Founded in 1787, the ASI describes itself as "the oldest human rights organization," and includes some of the most renowned families of the British oligarchy, such as Wilberforces and Buxtons. Lord Buxton today is one of the vice presidents of the World Wide Fund for Nature (WWF) of Prince Philip, the organization which, through the George Bush Presidency in the United States, unleashed its fury against Brazilian sovereignty in an attempt to seize the Brazilian Amazon.
This international network founded the so-called Brazil Network, headquartered in London and in Washington, to coordinate the efforts of the main NGOs, including Amnesty International, Survival International, Oxfam, WWF, and Greenpeace, which are all committed to limiting Brazilian sovereignty by using the pretext of ecological, indigenist, human rights, and now agrarian reform causes.

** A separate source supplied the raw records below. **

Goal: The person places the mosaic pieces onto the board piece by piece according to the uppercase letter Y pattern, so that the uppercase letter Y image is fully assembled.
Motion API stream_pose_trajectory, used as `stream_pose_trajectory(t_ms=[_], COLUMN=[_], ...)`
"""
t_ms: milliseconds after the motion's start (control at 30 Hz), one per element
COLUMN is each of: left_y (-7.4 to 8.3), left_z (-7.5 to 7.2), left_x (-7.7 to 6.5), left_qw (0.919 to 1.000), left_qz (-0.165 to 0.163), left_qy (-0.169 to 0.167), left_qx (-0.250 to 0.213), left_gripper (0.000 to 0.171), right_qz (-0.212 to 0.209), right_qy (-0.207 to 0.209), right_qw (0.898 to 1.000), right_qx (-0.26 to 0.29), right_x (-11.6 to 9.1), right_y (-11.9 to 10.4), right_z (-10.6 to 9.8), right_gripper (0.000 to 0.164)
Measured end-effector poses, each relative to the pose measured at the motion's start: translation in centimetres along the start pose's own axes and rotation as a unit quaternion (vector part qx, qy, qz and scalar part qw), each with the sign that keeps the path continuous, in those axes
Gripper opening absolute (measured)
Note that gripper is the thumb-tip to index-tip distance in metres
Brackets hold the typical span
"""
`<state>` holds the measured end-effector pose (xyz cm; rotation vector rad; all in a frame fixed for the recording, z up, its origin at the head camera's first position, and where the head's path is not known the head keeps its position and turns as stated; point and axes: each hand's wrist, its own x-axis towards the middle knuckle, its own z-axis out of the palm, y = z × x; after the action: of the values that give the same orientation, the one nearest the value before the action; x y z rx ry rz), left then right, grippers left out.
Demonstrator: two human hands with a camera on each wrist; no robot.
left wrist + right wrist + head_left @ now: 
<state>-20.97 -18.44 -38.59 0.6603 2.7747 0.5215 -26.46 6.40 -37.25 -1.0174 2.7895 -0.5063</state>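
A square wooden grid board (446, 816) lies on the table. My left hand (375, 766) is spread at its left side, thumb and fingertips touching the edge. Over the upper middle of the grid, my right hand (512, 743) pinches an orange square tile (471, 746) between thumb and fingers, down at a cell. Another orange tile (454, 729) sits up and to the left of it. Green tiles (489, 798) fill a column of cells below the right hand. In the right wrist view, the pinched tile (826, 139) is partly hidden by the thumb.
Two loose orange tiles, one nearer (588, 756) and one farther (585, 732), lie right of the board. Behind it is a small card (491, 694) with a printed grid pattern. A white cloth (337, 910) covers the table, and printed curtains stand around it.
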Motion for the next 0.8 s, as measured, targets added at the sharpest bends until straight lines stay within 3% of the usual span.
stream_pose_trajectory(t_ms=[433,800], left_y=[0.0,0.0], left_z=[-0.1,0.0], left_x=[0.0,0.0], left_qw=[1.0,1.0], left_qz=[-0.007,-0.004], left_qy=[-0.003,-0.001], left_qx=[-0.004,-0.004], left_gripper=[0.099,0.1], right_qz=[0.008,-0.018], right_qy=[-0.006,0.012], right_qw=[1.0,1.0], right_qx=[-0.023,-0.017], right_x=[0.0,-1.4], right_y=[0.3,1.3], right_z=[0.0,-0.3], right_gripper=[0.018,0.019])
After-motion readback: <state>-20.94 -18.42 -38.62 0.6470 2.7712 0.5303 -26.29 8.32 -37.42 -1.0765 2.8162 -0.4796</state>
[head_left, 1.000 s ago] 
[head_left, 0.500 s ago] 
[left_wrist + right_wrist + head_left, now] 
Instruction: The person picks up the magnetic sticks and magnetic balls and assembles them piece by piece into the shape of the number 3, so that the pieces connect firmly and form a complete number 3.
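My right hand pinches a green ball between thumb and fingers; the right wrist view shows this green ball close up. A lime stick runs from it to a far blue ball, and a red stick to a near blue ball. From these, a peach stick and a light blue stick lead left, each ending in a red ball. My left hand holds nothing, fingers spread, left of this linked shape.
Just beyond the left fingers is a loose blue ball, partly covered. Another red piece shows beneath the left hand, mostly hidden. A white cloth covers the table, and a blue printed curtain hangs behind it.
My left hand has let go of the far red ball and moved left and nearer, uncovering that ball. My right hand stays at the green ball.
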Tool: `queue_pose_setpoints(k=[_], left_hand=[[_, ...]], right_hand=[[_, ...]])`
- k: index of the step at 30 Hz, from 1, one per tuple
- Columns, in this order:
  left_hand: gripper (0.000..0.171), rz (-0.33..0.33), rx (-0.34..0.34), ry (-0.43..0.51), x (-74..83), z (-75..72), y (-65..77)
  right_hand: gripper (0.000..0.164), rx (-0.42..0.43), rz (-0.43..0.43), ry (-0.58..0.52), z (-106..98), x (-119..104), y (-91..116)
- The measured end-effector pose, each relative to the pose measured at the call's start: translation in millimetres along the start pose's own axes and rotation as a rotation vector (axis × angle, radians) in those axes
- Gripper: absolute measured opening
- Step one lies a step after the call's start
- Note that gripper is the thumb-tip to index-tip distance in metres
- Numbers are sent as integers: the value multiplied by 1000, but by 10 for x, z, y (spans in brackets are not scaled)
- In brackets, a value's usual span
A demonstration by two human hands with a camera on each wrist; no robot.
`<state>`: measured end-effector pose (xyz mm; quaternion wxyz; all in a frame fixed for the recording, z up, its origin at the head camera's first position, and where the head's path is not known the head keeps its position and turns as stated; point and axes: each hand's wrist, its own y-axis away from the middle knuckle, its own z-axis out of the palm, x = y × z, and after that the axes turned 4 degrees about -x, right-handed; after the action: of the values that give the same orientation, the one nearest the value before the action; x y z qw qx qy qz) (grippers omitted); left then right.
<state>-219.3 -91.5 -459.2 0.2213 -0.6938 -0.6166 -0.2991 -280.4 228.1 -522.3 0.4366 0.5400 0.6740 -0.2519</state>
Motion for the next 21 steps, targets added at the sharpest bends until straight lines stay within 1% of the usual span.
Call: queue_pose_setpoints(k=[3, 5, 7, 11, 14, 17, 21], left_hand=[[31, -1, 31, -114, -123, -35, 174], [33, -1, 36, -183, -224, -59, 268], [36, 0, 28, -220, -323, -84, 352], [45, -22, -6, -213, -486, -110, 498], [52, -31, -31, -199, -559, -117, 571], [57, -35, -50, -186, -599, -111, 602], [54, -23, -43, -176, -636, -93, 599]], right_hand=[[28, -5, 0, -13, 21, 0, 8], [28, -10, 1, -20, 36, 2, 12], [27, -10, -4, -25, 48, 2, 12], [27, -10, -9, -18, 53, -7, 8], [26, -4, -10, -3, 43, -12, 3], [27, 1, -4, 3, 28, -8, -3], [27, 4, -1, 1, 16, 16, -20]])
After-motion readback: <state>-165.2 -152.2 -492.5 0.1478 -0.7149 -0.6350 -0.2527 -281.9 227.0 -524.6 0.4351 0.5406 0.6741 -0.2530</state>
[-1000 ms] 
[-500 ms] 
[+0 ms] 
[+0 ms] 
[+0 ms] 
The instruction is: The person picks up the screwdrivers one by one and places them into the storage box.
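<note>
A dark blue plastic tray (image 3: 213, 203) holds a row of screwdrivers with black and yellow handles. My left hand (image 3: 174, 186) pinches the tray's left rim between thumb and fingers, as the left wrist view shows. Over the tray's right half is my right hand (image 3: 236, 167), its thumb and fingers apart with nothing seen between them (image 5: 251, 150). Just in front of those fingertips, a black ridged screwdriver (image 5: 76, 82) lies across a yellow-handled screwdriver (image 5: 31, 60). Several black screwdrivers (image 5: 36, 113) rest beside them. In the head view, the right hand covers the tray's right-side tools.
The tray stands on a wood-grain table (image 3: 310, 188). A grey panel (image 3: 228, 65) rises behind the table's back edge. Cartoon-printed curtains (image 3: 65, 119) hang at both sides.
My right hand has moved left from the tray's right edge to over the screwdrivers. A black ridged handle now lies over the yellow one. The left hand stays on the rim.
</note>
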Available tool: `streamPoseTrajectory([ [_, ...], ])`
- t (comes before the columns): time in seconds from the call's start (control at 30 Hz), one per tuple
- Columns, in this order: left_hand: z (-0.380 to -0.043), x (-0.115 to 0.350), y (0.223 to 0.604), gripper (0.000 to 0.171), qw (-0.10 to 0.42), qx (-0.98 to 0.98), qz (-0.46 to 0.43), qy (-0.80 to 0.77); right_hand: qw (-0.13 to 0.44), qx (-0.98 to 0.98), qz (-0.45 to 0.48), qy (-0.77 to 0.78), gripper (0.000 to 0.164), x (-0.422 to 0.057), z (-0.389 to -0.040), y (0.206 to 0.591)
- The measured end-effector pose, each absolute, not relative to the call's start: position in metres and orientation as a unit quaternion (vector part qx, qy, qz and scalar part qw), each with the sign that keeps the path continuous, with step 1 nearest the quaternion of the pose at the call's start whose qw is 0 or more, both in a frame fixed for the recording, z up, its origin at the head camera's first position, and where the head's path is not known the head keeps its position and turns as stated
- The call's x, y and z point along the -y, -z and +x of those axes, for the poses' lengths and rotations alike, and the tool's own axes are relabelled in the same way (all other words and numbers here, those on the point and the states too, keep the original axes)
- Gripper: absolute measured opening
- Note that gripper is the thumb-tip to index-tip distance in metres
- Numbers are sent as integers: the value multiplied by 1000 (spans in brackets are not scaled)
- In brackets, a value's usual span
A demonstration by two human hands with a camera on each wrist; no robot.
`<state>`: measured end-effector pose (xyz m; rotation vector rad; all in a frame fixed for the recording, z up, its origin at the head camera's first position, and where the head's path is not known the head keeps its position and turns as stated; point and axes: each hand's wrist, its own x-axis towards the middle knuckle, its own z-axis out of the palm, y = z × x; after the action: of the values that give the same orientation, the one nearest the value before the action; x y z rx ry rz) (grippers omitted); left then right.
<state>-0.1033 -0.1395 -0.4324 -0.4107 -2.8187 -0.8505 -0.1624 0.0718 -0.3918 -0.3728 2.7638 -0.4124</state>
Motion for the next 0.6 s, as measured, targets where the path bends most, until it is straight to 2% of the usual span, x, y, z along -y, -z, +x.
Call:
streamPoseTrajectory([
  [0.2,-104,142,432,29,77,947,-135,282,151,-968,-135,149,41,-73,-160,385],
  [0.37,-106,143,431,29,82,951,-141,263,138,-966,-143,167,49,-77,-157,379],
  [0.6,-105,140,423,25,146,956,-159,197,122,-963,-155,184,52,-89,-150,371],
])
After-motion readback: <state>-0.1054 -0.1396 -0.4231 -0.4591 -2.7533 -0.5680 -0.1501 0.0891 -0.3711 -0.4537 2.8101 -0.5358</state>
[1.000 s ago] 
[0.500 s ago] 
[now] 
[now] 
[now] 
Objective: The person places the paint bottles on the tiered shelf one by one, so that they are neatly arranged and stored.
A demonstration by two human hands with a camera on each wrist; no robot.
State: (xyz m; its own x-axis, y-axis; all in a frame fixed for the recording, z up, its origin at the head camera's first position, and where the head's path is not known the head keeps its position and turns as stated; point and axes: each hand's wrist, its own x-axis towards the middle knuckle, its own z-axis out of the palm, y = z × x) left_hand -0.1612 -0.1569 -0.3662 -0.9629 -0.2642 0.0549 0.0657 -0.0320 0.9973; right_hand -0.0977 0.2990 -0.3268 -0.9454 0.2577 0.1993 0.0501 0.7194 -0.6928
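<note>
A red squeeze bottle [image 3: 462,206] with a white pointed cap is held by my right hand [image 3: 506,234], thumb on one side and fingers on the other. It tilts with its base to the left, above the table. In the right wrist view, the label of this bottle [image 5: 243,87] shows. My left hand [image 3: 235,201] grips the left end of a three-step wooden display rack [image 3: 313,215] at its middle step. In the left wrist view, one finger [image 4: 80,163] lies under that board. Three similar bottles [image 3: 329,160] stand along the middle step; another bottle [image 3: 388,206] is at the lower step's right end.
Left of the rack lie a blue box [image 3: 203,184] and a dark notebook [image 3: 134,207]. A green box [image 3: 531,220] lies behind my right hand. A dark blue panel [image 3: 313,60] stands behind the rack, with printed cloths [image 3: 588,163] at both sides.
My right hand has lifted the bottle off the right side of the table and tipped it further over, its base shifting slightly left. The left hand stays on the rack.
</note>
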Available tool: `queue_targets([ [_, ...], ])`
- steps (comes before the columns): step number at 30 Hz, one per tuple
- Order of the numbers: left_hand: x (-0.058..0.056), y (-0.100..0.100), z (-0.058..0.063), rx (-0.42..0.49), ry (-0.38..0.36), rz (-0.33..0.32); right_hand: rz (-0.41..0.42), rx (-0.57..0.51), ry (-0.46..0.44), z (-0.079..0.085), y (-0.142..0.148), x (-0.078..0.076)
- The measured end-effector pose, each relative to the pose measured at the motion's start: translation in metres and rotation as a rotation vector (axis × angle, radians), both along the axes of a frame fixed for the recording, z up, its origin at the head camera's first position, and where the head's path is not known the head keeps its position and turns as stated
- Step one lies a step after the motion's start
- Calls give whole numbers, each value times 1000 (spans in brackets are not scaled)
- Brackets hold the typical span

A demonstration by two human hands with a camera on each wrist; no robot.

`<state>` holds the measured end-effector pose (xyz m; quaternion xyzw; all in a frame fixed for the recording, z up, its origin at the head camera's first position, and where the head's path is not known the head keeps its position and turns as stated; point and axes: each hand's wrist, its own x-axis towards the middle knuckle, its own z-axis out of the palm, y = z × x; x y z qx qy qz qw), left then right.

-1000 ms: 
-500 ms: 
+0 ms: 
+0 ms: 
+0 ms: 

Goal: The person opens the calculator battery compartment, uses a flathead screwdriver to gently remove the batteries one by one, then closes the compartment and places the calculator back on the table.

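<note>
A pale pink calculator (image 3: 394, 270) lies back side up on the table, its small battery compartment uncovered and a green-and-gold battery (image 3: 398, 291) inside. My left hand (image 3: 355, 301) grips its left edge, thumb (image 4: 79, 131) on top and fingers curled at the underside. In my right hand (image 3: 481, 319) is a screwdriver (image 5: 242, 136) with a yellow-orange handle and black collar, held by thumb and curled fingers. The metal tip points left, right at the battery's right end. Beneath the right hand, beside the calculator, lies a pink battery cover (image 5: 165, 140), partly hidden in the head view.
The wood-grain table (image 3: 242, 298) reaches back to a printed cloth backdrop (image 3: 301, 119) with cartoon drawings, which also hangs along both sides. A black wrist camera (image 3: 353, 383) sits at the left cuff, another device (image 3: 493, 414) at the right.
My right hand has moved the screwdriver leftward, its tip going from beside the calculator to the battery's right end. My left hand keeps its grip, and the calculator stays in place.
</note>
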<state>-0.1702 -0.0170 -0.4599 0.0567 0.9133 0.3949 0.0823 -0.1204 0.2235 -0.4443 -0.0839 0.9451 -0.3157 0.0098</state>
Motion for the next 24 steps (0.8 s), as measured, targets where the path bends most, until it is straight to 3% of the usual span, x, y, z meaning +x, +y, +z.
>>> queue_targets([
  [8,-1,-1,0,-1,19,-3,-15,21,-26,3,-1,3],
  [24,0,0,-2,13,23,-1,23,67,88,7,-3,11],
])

The Brazilian subsidiary of Brazil Network is the Institute of Socio-economic studies (INESC), which lobbies inside the Brazilian Congress in favor of ecology, human rights, and feminism. It is led by PT politician Maria José Jaime, a former terrorist who received her political and military training in China in 1969, when she was an activist in the group Popular Action (AP). She became a central committee member of the Maoist guerrilla movement in 1972. INESC is the MST's major propaganda support apparatus, and has received substantial financing from Canadian organizations such as the Canadian International Development Agency (CIDA) and Canadian Catholic Development and Peace (CCDP). Anthropologist José Carlos Libanio, director of INESC's indigenous affairs, was also adviser to the Canadian embassy in Brasilia and of CIDA. In 1988, Libanio accompanied a group headed by former Canadian Prime Minister Pierre Elliot Trudeau to the Amazon, including a visit to the future Yanomami Indian reserve. One of the members of the group was Sen. Leo Kolber, linked to the Bronfman family.
The INESC is responsible for spreading slanders against EIR and its founder Lyndon LaRouche in the Brazilian Congress.